From the first line below to the last, reproduce the material exactly and leave out the images.

---------------

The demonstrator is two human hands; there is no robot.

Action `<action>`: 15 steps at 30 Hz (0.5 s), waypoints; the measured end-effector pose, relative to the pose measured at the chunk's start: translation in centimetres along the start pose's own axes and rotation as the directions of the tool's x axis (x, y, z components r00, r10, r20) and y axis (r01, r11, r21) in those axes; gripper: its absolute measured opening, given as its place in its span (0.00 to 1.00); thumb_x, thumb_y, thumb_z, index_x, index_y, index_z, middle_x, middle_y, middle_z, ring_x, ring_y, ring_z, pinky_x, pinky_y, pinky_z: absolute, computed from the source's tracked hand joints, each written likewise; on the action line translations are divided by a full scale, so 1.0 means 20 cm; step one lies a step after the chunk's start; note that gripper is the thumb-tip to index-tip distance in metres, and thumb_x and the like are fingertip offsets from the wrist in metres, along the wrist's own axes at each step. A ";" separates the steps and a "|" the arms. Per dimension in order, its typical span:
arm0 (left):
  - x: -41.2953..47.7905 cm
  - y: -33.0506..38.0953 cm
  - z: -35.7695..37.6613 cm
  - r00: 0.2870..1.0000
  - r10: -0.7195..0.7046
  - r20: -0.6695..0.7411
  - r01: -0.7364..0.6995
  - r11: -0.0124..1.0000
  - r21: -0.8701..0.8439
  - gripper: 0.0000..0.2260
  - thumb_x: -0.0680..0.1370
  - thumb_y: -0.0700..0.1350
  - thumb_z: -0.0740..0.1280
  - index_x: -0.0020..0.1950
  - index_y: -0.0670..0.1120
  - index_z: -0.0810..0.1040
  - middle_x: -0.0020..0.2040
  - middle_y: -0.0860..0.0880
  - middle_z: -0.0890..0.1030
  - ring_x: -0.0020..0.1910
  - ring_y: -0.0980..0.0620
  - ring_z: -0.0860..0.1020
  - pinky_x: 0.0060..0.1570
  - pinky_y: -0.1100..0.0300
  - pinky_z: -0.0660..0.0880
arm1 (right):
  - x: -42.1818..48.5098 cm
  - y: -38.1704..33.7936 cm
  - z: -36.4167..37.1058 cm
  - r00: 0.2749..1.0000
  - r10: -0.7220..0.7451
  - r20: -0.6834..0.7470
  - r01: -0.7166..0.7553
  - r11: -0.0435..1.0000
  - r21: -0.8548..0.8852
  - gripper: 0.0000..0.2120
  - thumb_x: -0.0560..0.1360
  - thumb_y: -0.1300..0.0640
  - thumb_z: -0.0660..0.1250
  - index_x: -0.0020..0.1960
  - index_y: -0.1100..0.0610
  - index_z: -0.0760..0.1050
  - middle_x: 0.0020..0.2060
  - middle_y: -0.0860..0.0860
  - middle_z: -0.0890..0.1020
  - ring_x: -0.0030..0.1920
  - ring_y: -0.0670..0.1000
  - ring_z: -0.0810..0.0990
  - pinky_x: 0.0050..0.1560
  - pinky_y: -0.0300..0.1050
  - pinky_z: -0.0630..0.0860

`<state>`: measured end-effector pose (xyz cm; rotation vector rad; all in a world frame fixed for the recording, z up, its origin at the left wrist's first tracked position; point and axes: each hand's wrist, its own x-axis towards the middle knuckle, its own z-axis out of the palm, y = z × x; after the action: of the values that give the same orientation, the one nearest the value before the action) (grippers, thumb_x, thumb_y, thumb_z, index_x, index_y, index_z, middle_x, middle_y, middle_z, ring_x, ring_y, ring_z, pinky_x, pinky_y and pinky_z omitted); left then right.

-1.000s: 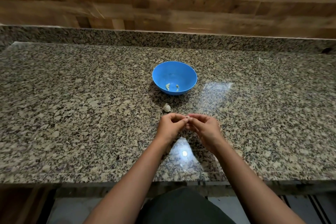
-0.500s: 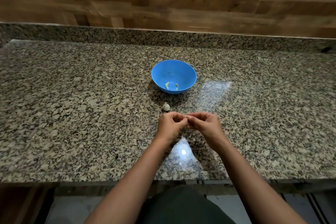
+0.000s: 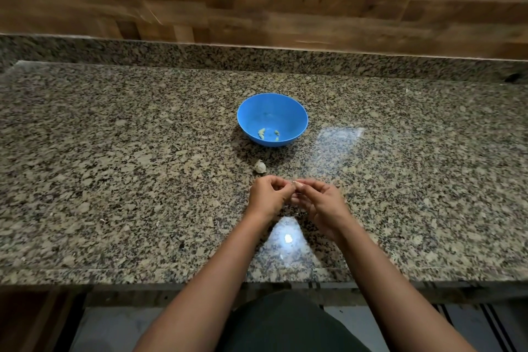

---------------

■ Task result ■
The demonstrator is two human hands; there is no robot.

Action `<action>`: 15 steps at 30 Hz (0.5 s), waypoints; the measured end-effector pose, relative to the pose measured at the chunk's start: translation in centimetres along the start pose's own axes and rotation as the directions of the tool's x axis (x, y, z components r00, r10, r20) and y axis (r01, r11, r21) in those axes; gripper: its absolute measured opening, given as its place in its span (0.00 to 1.00); thumb_x, thumb_y, thumb_z, index_x, index_y, index_z, middle_x, middle_y, middle_z, ring_x, ring_y, ring_z, pinky_x, pinky_y, pinky_z: absolute, computed from the source's tracked hand joints, each written likewise; on the action line translations are divided by a full scale, so 1.0 means 20 cm; step one lies a step after the chunk's start; note that gripper is the thumb-tip to index-tip distance in metres, and thumb_x and the like are fingertip offsets from the wrist in metres, along the wrist's own axes at each step. A ";" separates the steps and a "|" the arms. Per dimension in order, its typical span:
arm0 (left):
  - x: -41.2953..47.7905 cm
  - y: -33.0506..38.0953 cm
  - z: -35.7695..37.6613 cm
  - r00: 0.2870..1.0000
  - r10: -0.7195..0.7046
  - r20: -0.6695..0.7411
  - r01: -0.7364..0.6995
  - r11: -0.0124..1.0000
  - r21: -0.8701..0.8439
  - gripper: 0.0000..0.2260
  - thumb_x: -0.0680..0.1370
  - thumb_y: -0.0700..0.1350
  - thumb_z: -0.0740..0.1280
  - index_x: -0.0020..0.1950
  - index_y: -0.0670..0.1120
  - index_z: -0.0810..0.1040
  - middle_x: -0.0020..0.2040
  - middle_y: -0.0860..0.0880
  - middle_z: -0.0890..0.1030
  - ring_x: -0.0020..0.1910
  - ring_y: -0.0980..0.0620
  - ring_z: -0.0860..0.1020
  - pinky_x: 0.0060..0.1570
  - pinky_y: -0.1100..0.0300
  - pinky_z: -0.0660..0.0880
arm1 (right):
  - x: -42.1818..48.5098 cm
  - y: -38.1704..33.7936 cm
  - z: -36.4167..37.1058 cm
  - r00: 0.2749..1.0000
  - r10: -0.7220..0.7451
  - r20: -0.6834..0.7470
  - r01: -0.7166..0.7553
  - r11: -0.0435..1.0000
  - r21: -0.8548..0.8852
  - gripper: 0.0000..0.2120
  - thumb_x: -0.0560..0.1360
  - thumb_y: -0.1300..0.0640
  - thumb_z: -0.0660..0.1250
  - index_x: -0.0020..0.1960
  - index_y: -0.1100..0.0610
  - index_z: -0.0760..0.1050
  - middle_x: 0.0020..0.2060
  - middle_y: -0.0860..0.0860
  - middle_z: -0.0890..0.1020
  - ring_x: -0.0030..0.1920
  - ring_y: -0.0670..0.1000
  - ring_z: -0.0810..0.0990
  - pinky_x: 0.0050..0.1560
  - pinky_y: -0.0300..0.1050
  - pinky_z: -0.0630..0.0860

`<state>`: measured end-effector pose (xyz cm; rotation vector rad; all in a world frame fixed for the recording, z up, its origin at the left wrist's first tracked position; point and axes: each hand's wrist, its own x-axis towards the middle knuckle, its own z-axis out of the palm, y = z × x; after the action: of the values that give the same orientation, the one nearest the value before the action) (grippers, thumb_x, thumb_y, thumb_z, index_x, index_y, index_z, middle_x, middle_y, middle_z, ring_x, ring_y, ring_z, pinky_x, pinky_y and pinky_z omitted); left then right.

-1.000s: 
-0.500s: 
+0.000s: 

No further output remains.